A second paper published today in Science Advances offers more troubling news from the grounding line.
In this one, a team from four institutions modeled the environment underneath the Denman and Scott Glaciers in East Antarctica.
These two glaciers could together add 1.5 meters (5 feet) to sea level rise if they disappeared.
The modeling found long rivers of freshwater flowing from the interior of the ice sheets toward the coast, caused by geothermal heat warming the underside of the glaciers, plus the friction of all that ice grinding against the ground.
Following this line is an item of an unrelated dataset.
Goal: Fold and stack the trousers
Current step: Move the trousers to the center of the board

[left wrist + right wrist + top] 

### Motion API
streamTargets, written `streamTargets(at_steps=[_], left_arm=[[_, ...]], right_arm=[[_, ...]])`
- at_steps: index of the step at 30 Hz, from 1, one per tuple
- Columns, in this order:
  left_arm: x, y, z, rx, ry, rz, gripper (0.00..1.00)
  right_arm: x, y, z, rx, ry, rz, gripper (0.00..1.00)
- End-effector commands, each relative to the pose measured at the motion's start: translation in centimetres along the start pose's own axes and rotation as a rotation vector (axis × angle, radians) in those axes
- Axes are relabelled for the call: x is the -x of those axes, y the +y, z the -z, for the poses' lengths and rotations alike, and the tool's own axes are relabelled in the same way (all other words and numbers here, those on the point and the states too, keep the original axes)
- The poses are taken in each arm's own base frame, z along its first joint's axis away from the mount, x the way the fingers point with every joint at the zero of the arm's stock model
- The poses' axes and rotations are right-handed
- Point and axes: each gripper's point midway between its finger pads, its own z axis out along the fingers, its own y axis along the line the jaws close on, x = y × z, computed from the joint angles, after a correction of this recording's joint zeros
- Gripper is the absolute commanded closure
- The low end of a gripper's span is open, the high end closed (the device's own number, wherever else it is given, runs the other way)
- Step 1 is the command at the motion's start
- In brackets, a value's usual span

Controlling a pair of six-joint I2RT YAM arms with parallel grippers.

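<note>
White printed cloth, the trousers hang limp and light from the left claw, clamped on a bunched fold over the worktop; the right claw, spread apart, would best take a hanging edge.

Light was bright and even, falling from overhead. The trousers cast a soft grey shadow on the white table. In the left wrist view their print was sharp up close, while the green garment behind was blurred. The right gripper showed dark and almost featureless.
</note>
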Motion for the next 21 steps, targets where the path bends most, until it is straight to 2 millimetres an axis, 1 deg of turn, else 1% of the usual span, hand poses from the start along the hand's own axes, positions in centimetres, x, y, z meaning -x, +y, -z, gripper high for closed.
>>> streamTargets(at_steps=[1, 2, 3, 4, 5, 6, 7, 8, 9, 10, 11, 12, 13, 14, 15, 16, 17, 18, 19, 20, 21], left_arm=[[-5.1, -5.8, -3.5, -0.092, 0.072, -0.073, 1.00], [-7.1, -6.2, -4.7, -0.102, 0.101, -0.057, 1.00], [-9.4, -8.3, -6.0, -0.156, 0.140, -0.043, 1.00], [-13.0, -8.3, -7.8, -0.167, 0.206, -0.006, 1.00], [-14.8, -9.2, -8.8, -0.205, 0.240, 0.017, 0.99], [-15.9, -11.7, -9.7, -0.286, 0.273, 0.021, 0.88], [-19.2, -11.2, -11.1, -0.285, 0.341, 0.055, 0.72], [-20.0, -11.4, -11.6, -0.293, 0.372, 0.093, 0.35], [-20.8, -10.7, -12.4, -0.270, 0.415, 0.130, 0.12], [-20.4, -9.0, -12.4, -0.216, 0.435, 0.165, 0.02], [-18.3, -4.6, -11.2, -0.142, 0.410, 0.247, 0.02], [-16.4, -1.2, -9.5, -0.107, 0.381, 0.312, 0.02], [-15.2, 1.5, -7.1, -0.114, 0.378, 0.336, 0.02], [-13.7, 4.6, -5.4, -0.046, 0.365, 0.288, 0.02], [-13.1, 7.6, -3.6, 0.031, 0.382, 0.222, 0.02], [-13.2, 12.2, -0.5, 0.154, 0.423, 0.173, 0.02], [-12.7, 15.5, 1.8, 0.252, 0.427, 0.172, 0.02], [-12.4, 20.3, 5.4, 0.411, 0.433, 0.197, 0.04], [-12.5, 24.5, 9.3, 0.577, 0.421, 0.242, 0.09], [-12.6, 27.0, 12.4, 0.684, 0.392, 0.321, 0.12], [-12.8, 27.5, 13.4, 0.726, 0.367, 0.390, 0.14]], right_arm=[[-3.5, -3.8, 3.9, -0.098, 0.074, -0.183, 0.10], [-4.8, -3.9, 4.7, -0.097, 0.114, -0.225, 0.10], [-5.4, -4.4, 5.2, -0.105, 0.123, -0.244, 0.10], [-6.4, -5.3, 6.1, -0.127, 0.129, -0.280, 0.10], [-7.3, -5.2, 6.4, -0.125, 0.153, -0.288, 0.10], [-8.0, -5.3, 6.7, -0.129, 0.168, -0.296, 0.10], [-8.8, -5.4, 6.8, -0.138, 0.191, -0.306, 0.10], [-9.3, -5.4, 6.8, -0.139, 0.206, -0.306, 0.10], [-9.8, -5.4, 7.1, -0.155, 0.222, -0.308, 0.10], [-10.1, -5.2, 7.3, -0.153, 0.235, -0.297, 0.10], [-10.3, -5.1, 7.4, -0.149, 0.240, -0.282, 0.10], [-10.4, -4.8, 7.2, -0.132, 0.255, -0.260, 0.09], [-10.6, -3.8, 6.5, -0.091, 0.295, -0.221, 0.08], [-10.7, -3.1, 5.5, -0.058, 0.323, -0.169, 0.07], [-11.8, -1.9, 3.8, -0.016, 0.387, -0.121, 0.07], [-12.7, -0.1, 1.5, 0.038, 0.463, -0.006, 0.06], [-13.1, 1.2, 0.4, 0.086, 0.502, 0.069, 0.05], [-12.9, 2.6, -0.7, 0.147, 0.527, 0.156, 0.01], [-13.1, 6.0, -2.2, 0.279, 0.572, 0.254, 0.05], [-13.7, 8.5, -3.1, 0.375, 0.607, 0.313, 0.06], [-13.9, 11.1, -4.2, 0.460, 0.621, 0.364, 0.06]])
When that freshwater dumps into the ocean at the grounding line, it provides turbulence that draws relatively warm ocean water closer to the grounding line, enhancing melting.
“As we thin the ice shelf, we're essentially weakening this dam,” says Scripps Institution of Oceanography glaciologist Tyler Pelle, lead author of the new paper.
“This is especially important at the grounding line, just because it is that glacier’s very last contact point with the bedrock.
We're essentially, at this point, thinning the most sensitive part.”

Scientists know how freshwater drives melt, but “we've never modeled how these very localized melt enhancements could drive glacial retreat on century timescales, which is what's important in terms of sea level rise,” Pelle says.
The new modeling finds that such subglacial discharge could increase the sea level rise contribution of the Denman and Scott glaciers by about 16 percent by the year 2300 in scenarios of high greenhouse gas emissions.
These rivers of subglacial water run beneath most Antarctic glaciers, including Thwaites.
“We think that we could really be underestimating Antarctica's global contribution to sea level rise, because we're not accounting for this process,” Pelle adds.

Taken together, these papers add to our rapidly evolving understanding of the hidden processes driving the decline of Antarctica’s glaciers, and they underscore the urgent need to reduce carbon emissions.
“These systems aren’t yet doomed to collapse and add meters to global sea level.
It all depends on how much CO2 we continue to add to the atmosphere and the impact of that on ocean warming,” says University of Waterloo glaciologist Christine Dow, coauthor of the groundwater paper.
“It’s not too late to prevent their collapse.
But, as these models show, we’re running out of time.”